● **What the task requires**
Starting at the first line of the records below, reproduce every line up to and including the line with "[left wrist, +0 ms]", but leave out all pictures.

● **Task input**
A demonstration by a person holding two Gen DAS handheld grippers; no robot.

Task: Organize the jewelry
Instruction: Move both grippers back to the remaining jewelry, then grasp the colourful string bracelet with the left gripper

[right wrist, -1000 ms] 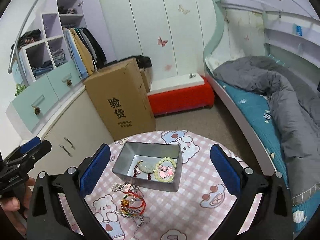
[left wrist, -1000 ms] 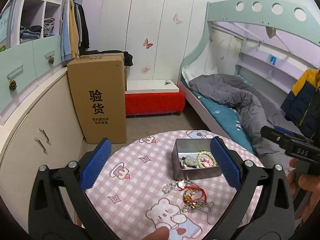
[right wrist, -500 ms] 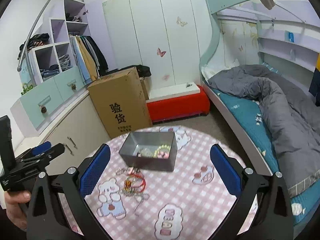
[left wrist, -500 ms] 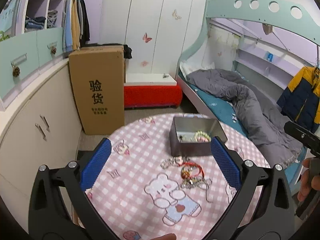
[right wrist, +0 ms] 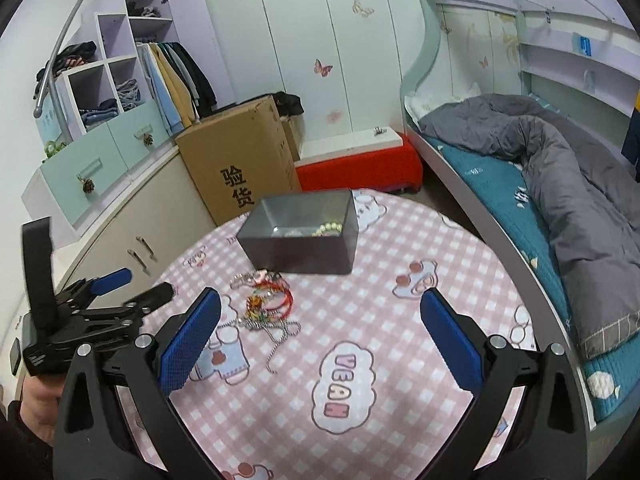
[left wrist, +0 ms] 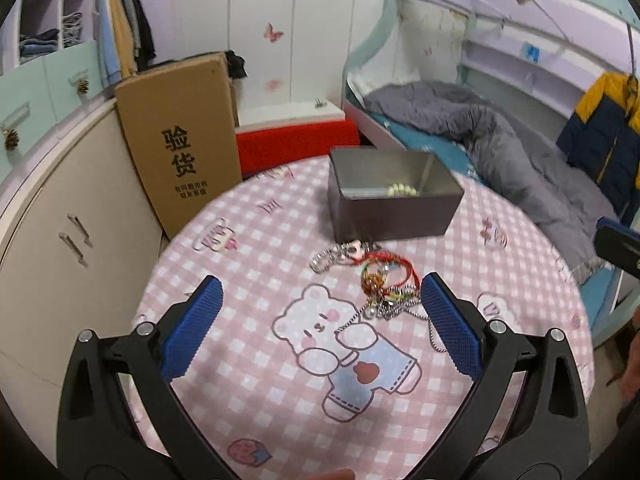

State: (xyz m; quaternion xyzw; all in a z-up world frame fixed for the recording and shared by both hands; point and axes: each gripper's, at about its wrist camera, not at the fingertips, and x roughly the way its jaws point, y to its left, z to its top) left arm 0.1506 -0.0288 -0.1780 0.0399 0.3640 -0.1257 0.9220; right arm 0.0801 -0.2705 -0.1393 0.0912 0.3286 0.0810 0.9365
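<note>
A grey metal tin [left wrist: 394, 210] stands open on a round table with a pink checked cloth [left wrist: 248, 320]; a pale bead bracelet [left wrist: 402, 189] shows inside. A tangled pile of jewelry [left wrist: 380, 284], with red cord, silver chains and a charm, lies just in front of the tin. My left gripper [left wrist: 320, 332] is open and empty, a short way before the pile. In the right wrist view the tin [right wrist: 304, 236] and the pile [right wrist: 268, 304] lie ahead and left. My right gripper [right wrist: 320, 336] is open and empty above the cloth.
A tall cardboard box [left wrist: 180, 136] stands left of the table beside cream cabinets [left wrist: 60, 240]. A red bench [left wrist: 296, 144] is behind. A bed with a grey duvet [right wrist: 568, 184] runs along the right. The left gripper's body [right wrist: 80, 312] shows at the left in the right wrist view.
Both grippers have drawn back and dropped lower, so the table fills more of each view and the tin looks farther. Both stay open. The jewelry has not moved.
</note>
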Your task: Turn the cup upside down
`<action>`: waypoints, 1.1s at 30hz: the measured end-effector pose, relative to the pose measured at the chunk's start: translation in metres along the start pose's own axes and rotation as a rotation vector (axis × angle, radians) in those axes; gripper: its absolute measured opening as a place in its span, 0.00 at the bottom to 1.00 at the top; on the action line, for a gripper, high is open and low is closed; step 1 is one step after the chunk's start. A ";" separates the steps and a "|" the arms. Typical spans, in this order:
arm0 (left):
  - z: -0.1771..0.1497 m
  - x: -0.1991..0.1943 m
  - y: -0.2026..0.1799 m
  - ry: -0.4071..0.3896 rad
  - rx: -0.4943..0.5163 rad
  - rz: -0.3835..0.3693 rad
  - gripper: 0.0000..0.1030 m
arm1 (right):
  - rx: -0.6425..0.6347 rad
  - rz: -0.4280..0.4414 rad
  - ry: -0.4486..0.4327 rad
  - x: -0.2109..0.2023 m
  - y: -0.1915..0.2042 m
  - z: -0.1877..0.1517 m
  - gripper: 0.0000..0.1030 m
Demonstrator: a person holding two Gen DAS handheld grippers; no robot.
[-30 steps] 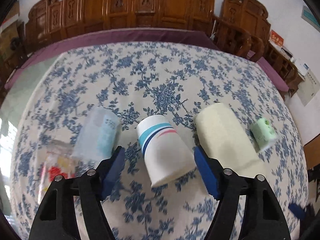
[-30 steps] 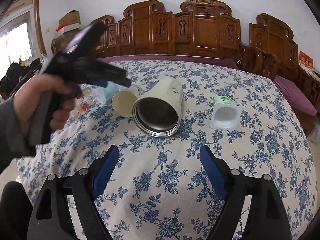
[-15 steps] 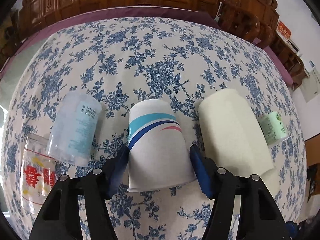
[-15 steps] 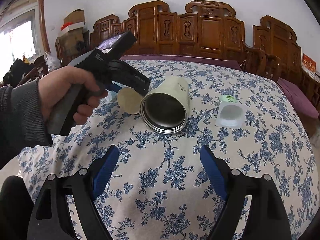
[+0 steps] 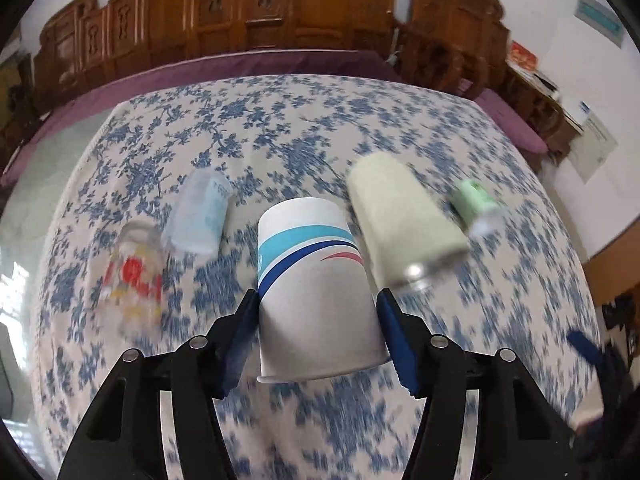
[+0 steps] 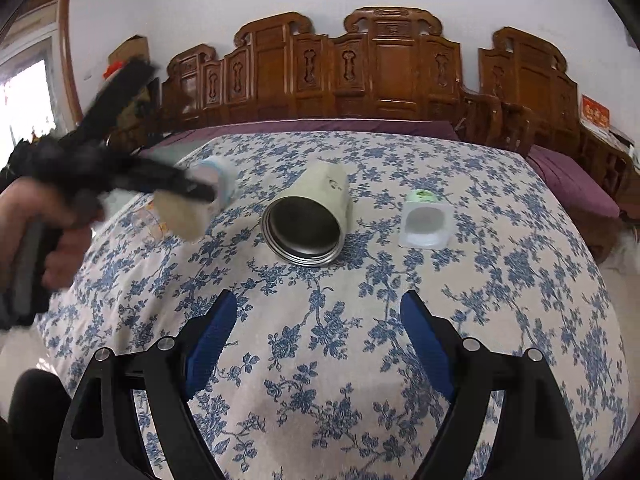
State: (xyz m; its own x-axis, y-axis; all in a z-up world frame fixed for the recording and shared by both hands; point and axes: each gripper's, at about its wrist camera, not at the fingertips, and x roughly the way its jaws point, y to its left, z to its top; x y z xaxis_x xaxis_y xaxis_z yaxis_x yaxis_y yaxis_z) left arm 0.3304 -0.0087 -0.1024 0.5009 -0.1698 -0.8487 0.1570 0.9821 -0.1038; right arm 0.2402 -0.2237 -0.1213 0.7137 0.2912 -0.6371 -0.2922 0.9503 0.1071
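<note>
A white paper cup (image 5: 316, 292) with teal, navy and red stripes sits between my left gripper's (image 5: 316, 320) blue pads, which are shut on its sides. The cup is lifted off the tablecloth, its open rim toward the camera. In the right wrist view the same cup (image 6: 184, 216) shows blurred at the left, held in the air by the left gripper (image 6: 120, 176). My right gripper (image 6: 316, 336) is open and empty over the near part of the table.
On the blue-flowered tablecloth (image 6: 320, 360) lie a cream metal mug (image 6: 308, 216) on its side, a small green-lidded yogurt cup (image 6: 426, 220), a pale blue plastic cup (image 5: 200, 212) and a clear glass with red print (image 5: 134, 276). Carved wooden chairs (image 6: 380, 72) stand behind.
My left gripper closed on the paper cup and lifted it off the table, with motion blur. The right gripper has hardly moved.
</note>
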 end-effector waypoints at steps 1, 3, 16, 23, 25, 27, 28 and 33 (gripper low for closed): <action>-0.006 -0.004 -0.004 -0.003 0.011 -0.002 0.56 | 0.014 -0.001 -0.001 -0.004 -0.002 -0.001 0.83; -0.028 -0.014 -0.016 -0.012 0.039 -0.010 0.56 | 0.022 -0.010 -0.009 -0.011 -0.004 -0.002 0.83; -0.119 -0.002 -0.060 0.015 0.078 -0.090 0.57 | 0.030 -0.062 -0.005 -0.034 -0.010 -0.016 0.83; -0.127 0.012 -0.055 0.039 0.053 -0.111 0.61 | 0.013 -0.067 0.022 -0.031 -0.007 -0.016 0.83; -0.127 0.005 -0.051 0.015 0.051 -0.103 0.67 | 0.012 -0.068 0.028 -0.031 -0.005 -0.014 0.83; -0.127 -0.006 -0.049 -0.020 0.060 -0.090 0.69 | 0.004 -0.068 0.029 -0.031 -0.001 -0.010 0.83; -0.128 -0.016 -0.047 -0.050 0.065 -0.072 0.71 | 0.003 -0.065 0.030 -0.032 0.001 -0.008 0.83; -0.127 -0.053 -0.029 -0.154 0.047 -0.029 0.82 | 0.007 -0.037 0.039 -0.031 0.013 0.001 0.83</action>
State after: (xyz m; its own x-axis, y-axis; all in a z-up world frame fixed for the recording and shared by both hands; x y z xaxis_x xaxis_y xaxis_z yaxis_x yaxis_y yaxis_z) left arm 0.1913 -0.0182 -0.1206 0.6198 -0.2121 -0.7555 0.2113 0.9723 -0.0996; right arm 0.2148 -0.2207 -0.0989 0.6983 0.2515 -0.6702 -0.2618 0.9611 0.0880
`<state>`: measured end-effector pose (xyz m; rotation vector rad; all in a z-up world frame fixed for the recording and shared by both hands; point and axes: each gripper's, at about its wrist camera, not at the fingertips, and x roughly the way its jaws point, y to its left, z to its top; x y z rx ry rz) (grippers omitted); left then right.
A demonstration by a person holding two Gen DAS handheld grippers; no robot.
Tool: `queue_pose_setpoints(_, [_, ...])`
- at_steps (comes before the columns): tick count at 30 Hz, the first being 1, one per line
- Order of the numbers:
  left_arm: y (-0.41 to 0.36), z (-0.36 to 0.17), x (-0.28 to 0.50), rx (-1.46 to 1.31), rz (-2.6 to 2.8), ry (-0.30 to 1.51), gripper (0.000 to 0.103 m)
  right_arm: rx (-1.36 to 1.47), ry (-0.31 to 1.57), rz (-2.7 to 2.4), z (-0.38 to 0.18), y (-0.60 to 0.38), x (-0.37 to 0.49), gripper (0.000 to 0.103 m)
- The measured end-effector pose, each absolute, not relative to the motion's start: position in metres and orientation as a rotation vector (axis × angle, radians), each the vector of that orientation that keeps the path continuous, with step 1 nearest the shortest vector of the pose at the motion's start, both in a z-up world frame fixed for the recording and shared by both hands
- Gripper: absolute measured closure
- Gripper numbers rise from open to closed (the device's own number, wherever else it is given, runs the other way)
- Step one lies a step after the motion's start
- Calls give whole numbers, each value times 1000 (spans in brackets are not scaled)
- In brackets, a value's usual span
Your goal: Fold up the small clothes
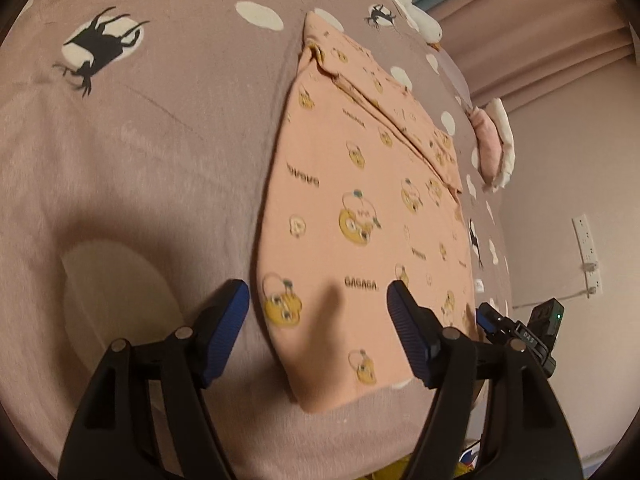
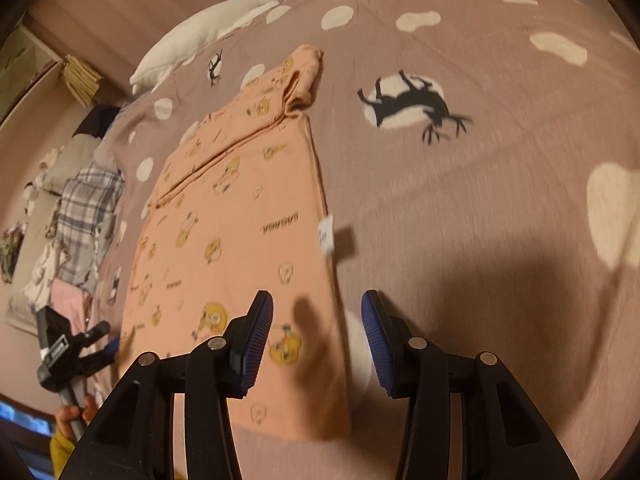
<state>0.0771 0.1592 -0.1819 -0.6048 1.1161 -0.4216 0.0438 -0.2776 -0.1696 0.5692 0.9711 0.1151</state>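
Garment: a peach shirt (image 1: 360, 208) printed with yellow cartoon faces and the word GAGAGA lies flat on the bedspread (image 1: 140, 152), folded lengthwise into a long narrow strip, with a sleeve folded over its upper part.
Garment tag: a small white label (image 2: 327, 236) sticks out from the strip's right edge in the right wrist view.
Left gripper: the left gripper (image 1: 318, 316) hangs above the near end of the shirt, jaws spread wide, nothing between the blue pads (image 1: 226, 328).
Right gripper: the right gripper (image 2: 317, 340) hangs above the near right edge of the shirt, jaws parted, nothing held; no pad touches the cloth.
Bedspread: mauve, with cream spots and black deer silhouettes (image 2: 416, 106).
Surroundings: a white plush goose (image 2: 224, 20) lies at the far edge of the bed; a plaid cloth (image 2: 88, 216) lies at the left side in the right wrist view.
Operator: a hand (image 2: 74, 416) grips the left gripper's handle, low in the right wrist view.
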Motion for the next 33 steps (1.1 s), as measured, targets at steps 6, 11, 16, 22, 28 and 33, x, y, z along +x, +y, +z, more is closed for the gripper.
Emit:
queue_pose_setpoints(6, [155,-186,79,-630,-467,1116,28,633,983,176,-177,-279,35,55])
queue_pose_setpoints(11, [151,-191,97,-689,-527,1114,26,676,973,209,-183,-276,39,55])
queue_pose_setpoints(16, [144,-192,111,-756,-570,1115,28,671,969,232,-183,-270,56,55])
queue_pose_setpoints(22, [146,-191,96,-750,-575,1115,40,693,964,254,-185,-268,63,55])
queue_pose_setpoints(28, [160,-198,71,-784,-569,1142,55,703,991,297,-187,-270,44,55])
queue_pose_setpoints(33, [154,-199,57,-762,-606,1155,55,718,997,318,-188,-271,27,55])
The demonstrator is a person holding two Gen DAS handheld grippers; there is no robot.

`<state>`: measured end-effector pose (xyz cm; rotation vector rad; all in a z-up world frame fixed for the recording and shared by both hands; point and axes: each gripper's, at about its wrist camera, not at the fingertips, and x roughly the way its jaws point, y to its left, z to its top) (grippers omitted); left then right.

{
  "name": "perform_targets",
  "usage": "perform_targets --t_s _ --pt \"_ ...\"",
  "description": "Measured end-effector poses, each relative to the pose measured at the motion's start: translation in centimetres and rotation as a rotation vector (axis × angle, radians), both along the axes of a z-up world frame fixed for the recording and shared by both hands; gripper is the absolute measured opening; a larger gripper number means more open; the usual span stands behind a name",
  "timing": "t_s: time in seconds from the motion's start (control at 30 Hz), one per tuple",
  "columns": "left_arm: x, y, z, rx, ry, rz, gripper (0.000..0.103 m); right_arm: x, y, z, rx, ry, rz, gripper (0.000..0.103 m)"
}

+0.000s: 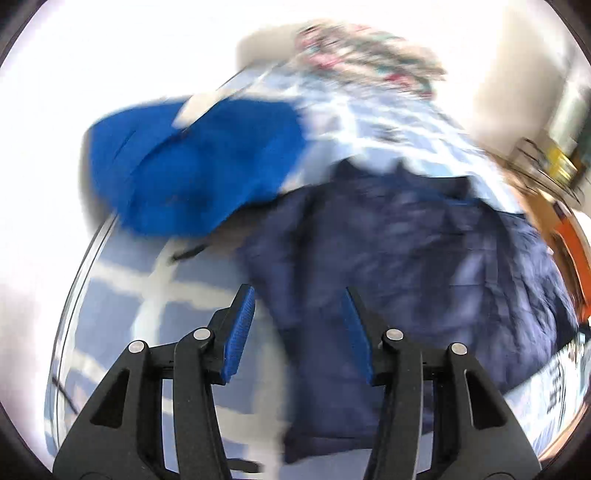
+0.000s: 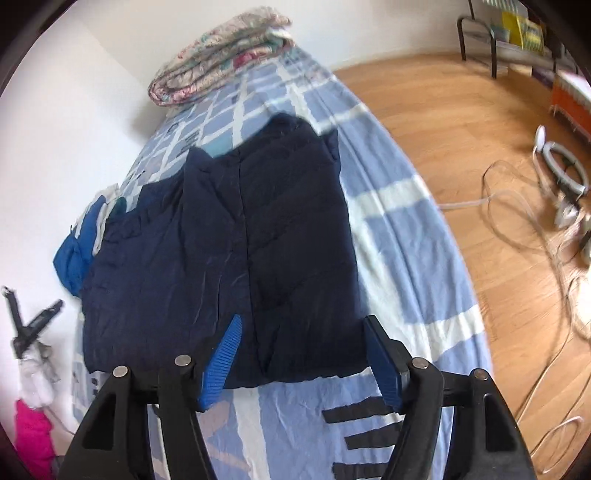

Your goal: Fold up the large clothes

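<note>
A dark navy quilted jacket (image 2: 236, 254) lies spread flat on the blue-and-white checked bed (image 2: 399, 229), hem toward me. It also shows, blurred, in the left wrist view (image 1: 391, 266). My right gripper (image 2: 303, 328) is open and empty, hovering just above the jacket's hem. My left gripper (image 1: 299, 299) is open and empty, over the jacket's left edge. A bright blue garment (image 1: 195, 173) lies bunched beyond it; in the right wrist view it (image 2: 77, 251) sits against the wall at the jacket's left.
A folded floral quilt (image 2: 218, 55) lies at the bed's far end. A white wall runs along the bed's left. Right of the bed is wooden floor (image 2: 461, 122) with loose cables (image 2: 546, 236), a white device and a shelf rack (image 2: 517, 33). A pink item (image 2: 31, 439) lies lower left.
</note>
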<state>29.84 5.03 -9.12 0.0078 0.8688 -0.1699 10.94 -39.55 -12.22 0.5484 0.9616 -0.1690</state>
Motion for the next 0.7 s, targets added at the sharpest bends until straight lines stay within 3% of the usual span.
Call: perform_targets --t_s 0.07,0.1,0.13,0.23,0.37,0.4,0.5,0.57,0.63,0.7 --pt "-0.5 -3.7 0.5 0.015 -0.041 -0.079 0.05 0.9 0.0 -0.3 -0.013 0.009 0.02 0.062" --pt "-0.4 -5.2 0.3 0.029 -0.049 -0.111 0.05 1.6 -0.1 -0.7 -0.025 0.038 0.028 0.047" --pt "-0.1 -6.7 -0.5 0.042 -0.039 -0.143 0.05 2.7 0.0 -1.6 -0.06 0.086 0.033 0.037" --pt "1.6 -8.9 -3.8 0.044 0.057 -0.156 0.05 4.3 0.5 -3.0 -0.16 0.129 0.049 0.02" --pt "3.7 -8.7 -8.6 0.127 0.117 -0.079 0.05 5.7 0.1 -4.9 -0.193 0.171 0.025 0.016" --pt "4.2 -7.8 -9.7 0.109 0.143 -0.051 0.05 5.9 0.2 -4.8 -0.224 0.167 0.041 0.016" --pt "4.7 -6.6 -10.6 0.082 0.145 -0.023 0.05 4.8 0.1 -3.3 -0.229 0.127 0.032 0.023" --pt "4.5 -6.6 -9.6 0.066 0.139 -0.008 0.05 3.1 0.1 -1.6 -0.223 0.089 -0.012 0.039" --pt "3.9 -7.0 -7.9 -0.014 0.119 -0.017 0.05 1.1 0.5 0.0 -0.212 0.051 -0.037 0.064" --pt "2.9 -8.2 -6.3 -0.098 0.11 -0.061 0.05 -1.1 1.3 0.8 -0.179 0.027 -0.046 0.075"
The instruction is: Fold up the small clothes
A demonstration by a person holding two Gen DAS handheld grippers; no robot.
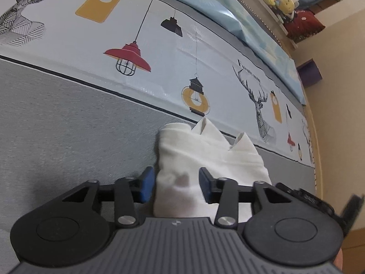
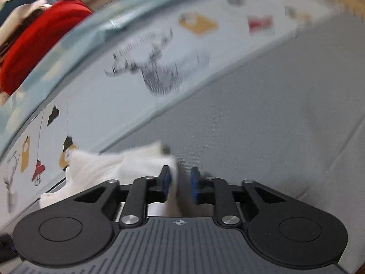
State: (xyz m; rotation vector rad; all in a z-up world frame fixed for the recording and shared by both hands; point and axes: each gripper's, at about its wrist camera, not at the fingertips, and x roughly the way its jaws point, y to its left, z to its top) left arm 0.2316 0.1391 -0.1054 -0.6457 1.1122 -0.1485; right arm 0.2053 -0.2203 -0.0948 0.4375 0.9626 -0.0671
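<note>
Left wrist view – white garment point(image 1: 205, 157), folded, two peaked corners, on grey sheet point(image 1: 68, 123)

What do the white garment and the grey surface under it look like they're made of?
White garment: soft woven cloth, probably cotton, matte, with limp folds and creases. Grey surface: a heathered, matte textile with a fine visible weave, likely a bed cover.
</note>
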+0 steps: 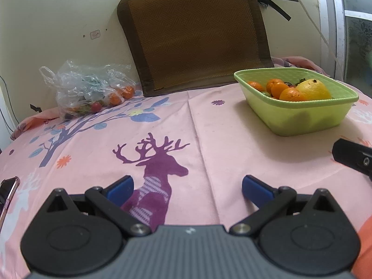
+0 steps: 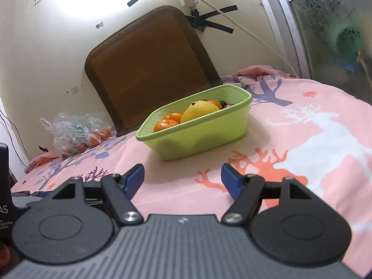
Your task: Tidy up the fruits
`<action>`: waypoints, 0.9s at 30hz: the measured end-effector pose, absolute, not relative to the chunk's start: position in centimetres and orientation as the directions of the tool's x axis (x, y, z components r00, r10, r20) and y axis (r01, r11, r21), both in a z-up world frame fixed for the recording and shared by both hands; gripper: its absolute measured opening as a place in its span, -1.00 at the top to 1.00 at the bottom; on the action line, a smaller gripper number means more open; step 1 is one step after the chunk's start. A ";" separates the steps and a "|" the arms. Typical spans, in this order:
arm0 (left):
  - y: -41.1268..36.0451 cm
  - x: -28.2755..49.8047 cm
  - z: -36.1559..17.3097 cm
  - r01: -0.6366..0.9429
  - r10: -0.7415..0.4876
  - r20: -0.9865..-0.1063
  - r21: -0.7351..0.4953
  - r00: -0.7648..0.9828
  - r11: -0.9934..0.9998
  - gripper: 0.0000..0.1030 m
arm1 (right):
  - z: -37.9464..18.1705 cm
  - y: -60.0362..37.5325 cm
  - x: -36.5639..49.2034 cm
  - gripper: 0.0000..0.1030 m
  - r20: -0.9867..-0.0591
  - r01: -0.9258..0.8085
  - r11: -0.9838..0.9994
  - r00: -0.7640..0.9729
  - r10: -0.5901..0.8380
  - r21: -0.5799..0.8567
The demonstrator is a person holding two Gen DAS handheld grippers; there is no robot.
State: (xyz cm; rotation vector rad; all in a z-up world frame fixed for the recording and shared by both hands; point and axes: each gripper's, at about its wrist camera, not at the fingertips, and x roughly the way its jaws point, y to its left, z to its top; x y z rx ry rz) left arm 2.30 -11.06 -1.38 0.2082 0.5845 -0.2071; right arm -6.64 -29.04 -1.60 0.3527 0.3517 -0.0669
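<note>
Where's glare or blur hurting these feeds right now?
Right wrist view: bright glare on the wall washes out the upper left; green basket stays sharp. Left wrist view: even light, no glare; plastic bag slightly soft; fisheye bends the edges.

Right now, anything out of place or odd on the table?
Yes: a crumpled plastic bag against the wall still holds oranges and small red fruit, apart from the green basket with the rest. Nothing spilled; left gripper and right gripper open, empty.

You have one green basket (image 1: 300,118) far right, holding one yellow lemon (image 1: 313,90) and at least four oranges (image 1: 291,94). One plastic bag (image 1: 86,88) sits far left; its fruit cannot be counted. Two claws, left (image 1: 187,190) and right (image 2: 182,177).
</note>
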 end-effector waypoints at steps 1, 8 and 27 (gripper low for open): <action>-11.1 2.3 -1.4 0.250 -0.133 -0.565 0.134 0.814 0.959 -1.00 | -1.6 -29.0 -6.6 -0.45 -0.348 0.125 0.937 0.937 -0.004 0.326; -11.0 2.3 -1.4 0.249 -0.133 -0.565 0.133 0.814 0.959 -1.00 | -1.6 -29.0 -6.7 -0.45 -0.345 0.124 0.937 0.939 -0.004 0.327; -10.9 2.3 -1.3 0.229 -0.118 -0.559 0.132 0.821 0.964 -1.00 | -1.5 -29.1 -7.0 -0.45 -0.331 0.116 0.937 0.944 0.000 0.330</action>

● **Task result**
A demonstration by a person holding two Gen DAS handheld grippers; no robot.

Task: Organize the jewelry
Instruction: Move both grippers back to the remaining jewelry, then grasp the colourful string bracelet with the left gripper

[right wrist, -1000 ms] 
[left wrist, -1000 ms] 
[right wrist, -500 ms] 
[left wrist, -500 ms] 
[right wrist, +0 ms] 
[left wrist, +0 ms] 

This response is done.